Elisa had originally been designed as an Hispanic woman with the surname of Chavez. When Salli Richardson was cast as Elisa's voice actor, the character's race and ethnicity was adapted to match hers; Elisa became half-African American and half-Native American, which suited the show's allegory of human intolerance for gargoyles representing racial prejudice. Her last name was changed to Maza, which the creators believed to be a Sioux word for "iron" (it does come from Mázasapa (lit. "black metal"), the Miniconjou-Lakota/Sioux word for "iron"), and which suited the character's strong will. The name Chavez was later used for Elisa's police captain.

Characteristics
Elisa is of mixed heritage, Nigerian American descent on her mother's side ("The Mark of the Panther"), and Native American (mostly, but not exclusively, Hopi, and her family name, "Maza", indicating Miniconjou-Lakota-Sioux roots) on her father's side, ("Cloud Fathers") though she-herself is a born-&-bred New-Yorker. She is tall and athletic, as well as quick-witted, and she can hold her own against almost any adversary, though she is often impulsive.

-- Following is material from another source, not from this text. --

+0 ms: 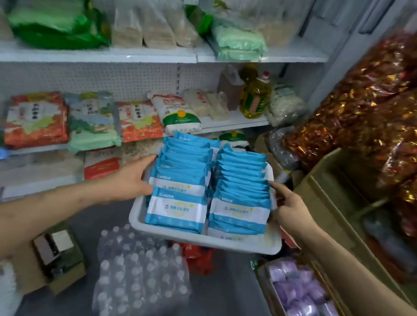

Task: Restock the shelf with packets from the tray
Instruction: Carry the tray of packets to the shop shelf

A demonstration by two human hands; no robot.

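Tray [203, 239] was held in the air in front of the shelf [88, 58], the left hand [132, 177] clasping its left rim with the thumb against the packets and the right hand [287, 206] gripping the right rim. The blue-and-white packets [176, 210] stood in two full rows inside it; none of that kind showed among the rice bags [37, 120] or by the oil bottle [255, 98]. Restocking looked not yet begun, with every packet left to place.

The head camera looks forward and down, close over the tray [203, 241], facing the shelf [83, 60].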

A stand-out moment of her quick-thinking occurred when Broadway turned to stone when caught in midair at sunrise while fighting the robot double of Macbeth. With only a few seconds to save Broadway and obviously unable to catch him herself without being crushed, Elisa fired at the cable of a nearby crane to make it spill its cargo of crated rugs in order to create a soft landing for the gargoyle. The following night, Goliath praised her as a miracle for accomplishing such an astounding feat to save Broadway ("The Price").

Elisa doesn't take anything at face value, and accepts the beauty within, which is one reason she accepted the gargoyles as quickly as she did. She is down-to-earth and skeptical of certain things before she sees them with her own eyes, despite all the strange happenings that have occurred in her life. She is kindhearted and strong-willed and, like the gargoyles, tends to put the needs of others before herself.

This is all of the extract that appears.